Now Jones, a former Wales international and longtime coach in the Welsh regional set-up, is bidding to drag the Bears into the 21st century. Along the way there have been encouraging signs, not least a narrow 32-27 defeat by Japan last November.
“I remember half time in that game against Japan, I knew we’d be blowing through our backsides,” he recalled. “So I went in and taped the players who were shattered, lying on the floor exhausted after 40 minutes to remind them at a later stage why we work so hard in camp, to show them you need to feel like this after 80 minutes.”
The players’ fitness levels have surged in training camps both at home — Moscow, Sochi and Krasnodar — as well as abroad in Argentina, Spain and Italy. However, given Russia is ranked 20th in the world — only Namibia and Canada are lower of the teams at this World Cup — Jones’ men aren’t expected reach the tournament’s knockout stages.
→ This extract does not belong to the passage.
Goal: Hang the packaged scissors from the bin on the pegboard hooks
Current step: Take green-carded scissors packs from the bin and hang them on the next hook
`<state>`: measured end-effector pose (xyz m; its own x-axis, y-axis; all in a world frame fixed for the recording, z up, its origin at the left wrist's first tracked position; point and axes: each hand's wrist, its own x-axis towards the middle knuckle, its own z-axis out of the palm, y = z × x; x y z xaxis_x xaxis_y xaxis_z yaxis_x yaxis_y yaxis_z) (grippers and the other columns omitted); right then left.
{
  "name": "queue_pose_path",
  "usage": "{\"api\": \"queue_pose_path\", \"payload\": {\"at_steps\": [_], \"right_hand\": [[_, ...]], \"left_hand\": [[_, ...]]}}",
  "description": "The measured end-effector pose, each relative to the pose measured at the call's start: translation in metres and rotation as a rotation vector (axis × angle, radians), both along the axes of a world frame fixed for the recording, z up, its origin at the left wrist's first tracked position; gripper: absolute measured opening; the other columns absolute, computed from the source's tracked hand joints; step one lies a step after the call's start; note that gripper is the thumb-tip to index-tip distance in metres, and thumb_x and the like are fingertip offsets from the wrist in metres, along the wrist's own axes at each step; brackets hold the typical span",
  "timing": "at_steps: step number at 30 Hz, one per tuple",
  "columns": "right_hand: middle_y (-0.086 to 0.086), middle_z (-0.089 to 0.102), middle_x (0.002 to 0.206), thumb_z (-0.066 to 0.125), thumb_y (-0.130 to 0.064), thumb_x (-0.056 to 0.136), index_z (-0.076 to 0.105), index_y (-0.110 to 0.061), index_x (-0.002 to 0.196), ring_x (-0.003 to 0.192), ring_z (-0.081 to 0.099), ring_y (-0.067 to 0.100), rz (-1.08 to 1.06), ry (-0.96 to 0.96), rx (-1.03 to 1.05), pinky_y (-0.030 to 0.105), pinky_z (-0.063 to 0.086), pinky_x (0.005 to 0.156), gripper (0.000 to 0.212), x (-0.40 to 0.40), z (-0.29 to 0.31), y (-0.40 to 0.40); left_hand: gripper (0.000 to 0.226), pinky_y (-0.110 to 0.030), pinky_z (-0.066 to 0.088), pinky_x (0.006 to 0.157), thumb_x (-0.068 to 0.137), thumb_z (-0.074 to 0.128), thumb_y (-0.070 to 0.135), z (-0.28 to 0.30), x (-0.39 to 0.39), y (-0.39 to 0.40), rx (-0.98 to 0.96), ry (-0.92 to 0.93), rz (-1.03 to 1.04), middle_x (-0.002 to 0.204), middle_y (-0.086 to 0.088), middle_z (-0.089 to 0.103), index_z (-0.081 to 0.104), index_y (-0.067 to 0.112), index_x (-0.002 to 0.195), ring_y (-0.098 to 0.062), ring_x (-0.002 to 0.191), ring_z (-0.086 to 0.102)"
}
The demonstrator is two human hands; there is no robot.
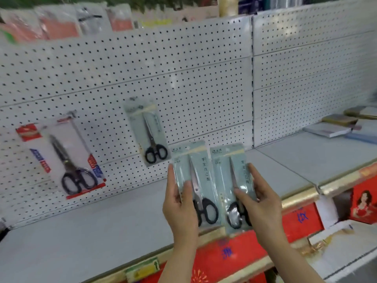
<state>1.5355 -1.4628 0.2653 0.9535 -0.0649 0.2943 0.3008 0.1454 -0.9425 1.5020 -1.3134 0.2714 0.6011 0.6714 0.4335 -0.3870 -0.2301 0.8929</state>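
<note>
The left hand [179, 203] grips one pale-green carded pack of black-handled scissors [195, 180]; the right hand [259, 199] grips a matching second pack [234, 180] just beside it. Both are upright above the grey shelf [102, 231]. A third such pack [148, 131] hangs on the white pegboard [183, 68], a red-carded pair [67, 158] well left.

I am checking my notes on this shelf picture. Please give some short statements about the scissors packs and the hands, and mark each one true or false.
1. Each hand holds one pale green pack: left hand one pack, right hand another. True.
2. Two packs already hang on the pegboard. True: a red-trimmed pack and a green hanging pack.
3. The held scissors have red handles. False: black.
4. The held packs lie flat on the shelf. False: they are held up above it.
</note>
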Motion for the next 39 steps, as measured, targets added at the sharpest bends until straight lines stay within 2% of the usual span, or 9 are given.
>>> {"api": "queue_pose_path", "payload": {"at_steps": [2, 5, 11, 13, 17, 20, 25, 29, 39], "right_hand": [[-0.018, 0.061, 0.117, 0.071, -0.001, 0.082, 0.054, -0.031, 0.134, 0.076, 0.054, -0.027, 0.016, -0.035, 0.026, -0.001, 0.043, 0.060, 0.063, -0.001, 0.024, 0.015], [-0.009, 0.066, 0.108, 0.072, -0.004, 0.081, 0.055, -0.035, 0.133, 0.058, 0.057, -0.009, 0.026, -0.070, 0.058, 0.010, 0.047, 0.053, 0.063, 0.002, 0.048, 0.032], [-0.008, 0.070, 0.105, 0.071, -0.002, 0.080, 0.055, -0.035, 0.133, 0.069, 0.063, 0.004, 0.043, -0.114, 0.117, 0.011, 0.051, 0.058, 0.065, 0.005, 0.080, 0.052], [-0.011, 0.071, 0.103, 0.071, -0.001, 0.080, 0.055, -0.035, 0.133, 0.071, 0.064, 0.004, 0.063, -0.126, 0.117, 0.011, 0.051, 0.060, 0.065, 0.004, 0.086, 0.058], [-0.016, 0.069, 0.104, 0.072, -0.004, 0.080, 0.055, -0.037, 0.133, 0.068, 0.060, 0.008, 0.097, -0.122, 0.101, 0.013, 0.053, 0.059, 0.065, 0.004, 0.093, 0.070], [-0.024, 0.067, 0.098, 0.072, -0.005, 0.080, 0.055, -0.038, 0.133, 0.060, 0.057, 0.013, 0.099, -0.130, 0.081, 0.010, 0.051, 0.059, 0.064, 0.002, 0.098, 0.075], [-0.022, 0.070, 0.077, 0.072, -0.004, 0.081, 0.054, -0.040, 0.132, 0.081, 0.060, 0.033, 0.134, -0.112, 0.079, 0.036, 0.054, 0.073, 0.065, 0.001, 0.103, 0.085], [-0.024, 0.070, 0.082, 0.072, -0.004, 0.080, 0.055, -0.041, 0.131, 0.060, 0.061, 0.007, 0.131, -0.126, 0.076, 0.023, 0.057, 0.065, 0.065, 0.003, 0.105, 0.091], [-0.016, 0.070, 0.105, 0.072, -0.002, 0.080, 0.055, -0.035, 0.133, 0.086, 0.068, -0.002, 0.160, -0.159, 0.078, 0.013, 0.053, 0.070, 0.065, 0.006, 0.106, 0.109]], "left_hand": [[0.057, -0.018, 0.028, 0.056, 0.096, 0.060, 0.018, 0.022, 0.001, 0.016, 0.006, -0.048, 0.052, 0.060, 0.014, 0.026, 0.042, 0.047, 0.141, -0.010, 0.058, 0.026], [0.058, -0.020, 0.035, 0.061, 0.095, 0.061, 0.018, 0.049, 0.003, 0.035, 0.001, -0.104, 0.112, 0.070, 0.009, 0.043, 0.042, 0.052, 0.138, -0.009, 0.064, 0.034], [0.055, -0.016, 0.026, 0.052, 0.096, 0.059, 0.015, 0.091, 0.011, 0.061, 0.047, -0.133, 0.228, 0.048, 0.007, 0.026, 0.042, 0.039, 0.142, -0.008, 0.049, 0.023], [0.055, -0.011, 0.029, 0.050, 0.096, 0.058, 0.013, 0.100, 0.018, 0.066, 0.031, -0.118, 0.230, 0.057, 0.000, 0.036, 0.042, 0.038, 0.142, -0.005, 0.045, 0.028], [0.055, -0.008, 0.039, 0.051, 0.096, 0.059, 0.013, 0.102, 0.032, 0.077, 0.025, -0.089, 0.231, 0.053, 0.027, 0.057, 0.044, 0.040, 0.142, -0.006, 0.050, 0.031], [0.055, -0.014, 0.032, 0.048, 0.096, 0.059, 0.017, 0.101, 0.033, 0.080, 0.058, -0.075, 0.269, 0.043, 0.013, 0.037, 0.044, 0.043, 0.141, -0.009, 0.046, 0.024], [0.053, -0.014, 0.027, 0.046, 0.097, 0.058, 0.018, 0.093, 0.032, 0.081, 0.090, -0.091, 0.299, 0.042, 0.010, 0.032, 0.042, 0.043, 0.141, -0.011, 0.045, 0.025], [0.054, -0.011, 0.034, 0.047, 0.096, 0.059, 0.018, 0.090, 0.036, 0.083, 0.099, -0.087, 0.311, 0.042, 0.010, 0.034, 0.044, 0.043, 0.141, -0.011, 0.045, 0.026], [0.053, -0.018, 0.038, 0.050, 0.097, 0.056, 0.023, 0.085, 0.059, 0.102, 0.134, -0.026, 0.327, 0.056, 0.005, 0.045, 0.041, 0.044, 0.143, -0.007, 0.048, 0.034]]}}
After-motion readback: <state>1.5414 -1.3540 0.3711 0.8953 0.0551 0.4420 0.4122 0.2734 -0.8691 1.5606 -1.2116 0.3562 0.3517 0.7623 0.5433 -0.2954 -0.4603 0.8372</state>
Russia only qualified in May 2018 after Spain, Belgium and Romania were sanctioned for fielding ineligible players, and Jones admits they have had to “cram four years of preparation into just one.”
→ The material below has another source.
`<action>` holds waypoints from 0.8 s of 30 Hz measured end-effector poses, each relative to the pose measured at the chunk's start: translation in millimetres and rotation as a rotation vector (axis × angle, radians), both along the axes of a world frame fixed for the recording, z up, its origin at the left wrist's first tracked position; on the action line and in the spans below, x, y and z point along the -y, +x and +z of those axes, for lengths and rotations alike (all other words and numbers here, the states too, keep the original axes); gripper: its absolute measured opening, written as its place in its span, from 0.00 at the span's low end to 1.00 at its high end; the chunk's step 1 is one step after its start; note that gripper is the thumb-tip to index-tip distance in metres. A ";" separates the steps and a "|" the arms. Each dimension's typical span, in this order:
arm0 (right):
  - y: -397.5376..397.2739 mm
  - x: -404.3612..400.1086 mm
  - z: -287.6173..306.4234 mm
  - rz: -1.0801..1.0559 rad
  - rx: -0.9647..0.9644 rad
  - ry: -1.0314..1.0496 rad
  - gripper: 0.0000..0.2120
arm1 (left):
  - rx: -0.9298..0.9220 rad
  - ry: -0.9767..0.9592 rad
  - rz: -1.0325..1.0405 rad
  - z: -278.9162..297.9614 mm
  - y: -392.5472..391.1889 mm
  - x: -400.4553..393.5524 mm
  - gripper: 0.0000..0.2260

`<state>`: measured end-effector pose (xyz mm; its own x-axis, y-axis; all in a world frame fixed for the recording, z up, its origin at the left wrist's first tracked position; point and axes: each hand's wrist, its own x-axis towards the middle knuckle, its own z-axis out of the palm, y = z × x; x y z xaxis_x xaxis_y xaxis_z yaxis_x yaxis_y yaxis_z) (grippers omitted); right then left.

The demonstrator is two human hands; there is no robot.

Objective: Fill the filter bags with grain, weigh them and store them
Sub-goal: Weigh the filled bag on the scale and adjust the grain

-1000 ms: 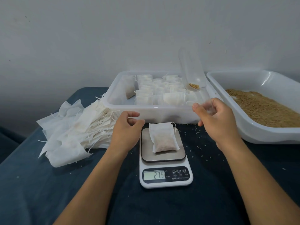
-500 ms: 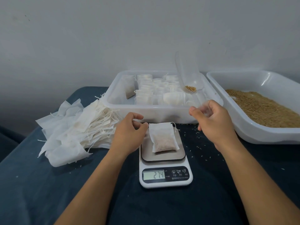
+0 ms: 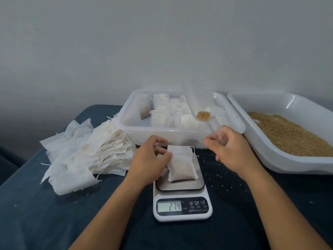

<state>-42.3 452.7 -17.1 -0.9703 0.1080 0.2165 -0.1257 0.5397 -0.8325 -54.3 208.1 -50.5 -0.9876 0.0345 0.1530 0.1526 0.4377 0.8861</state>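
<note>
Filter bag on scale | tray: grain

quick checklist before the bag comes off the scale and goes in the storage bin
1. Filled bag lies wholly on the scale platform: ok.
2. Display shows a reading, 27.4: ok; whether that meets the target weight: cannot tell.
3. Left hand has a grip on the bag: not ok, its fingers only reach the bag's left edge.
4. Bag's drawstring closed: cannot tell.
5. Right hand steady with the clear scoop: not ok, the scoop is blurred and has grain in it.
6. Room in the storage bin: ok, its left side is bare.
</note>
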 end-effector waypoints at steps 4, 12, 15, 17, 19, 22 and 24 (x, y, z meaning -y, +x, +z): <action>5.2 13.1 2.9 0.196 0.016 -0.011 0.17 | -0.091 0.141 -0.046 3.7 3.5 -1.4 0.13; 8.1 32.1 13.3 0.255 -0.055 0.016 0.17 | -0.161 0.203 -0.113 9.2 9.7 -3.7 0.13; 6.6 37.6 16.1 0.233 -0.073 0.052 0.19 | -0.157 0.218 -0.115 10.5 10.9 -4.6 0.12; 6.8 38.2 18.4 0.217 -0.100 0.079 0.19 | -0.154 0.220 -0.117 11.1 11.4 -4.8 0.12; 7.8 37.3 21.8 0.203 -0.133 0.084 0.20 | -0.152 0.222 -0.121 11.3 11.6 -5.7 0.12; 9.1 36.0 32.3 0.192 -0.190 0.078 0.21 | -0.149 0.240 -0.138 11.6 12.7 -6.6 0.14; 8.7 35.1 44.1 0.185 -0.223 0.073 0.22 | -0.124 0.233 -0.199 12.1 14.2 -6.0 0.18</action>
<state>-33.6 417.6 27.0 -0.8995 -0.0902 0.4276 -0.4033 0.5482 -0.7327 -40.0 214.1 -38.5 -0.9385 0.1746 0.2980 0.3276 0.1765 0.9282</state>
“My job first is to make them as presentable as possible at the World Cup,” added Jones. “If we’re good enough to win a game that’s fantastic but it’s not just the World Cup but reversing Russia dropping down the rankings.
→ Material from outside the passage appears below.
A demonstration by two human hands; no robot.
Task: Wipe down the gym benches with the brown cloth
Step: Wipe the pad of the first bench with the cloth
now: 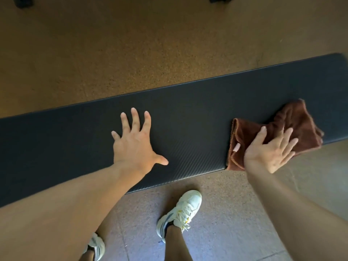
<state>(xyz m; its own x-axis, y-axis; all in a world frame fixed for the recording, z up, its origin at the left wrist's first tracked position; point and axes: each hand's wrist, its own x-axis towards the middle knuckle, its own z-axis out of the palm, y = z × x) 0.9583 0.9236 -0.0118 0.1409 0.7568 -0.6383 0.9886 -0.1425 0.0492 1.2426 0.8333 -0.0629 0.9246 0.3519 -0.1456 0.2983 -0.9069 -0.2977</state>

“That first game against Japan is unbelievable and fantastic, it really is. It’s a chance for the boys in Russia. They’re good players and there they can show how good they can be. I’m confident we’ll put a show up, but it’s a big challenge ahead of us.”
World Cup host ambitions
The breakup of the Soviet Union initially had a negative effect on playing numbers in Russia with the loss of players to other nations as well as defections to rugby league. But though numbers are relatively healthy, Jones dismisses the suggestion a population of about 146 million people ought to make it a rugby powerhouse.
“I don’t think land mass or population is the way to look at it,” he explains. “Take China, India and America, for example. The two best nations in terms of punching above their respective populations and land mass are New Zealand and Wales. The key is the structure, Russia are putting together a good academy structure and there’s a club structure to grow into.”
Jones was approached for the job by another former Russia coach in Kingsley Jones, with whom he worked in Welsh rugby and is now coaching the Canada national side. Kingsley Jones acted as adviser too, talking his countryman through the “stories, characters and challenges of tier two international rugby.”
Japan in 2019 is just the start for both Lyn Jones and Russian rugby.
“There is a plan for success but what does that success look like?” he said. “That comes in many forms for a team ranked 20th in the world. It’s about beating sides but success also comes from the growth of the game and the numbers of people playing the game.”
So is the role of Rugby World Cup host beyond the realms of possibility?
Jones, who attended the soccer World Cup in Russia, said: “They did a fantastic job with that and I hope one day Russia could be awarded the Rugby World Cup. It would be great for the game and the nation. It feels like this is just the beginning.”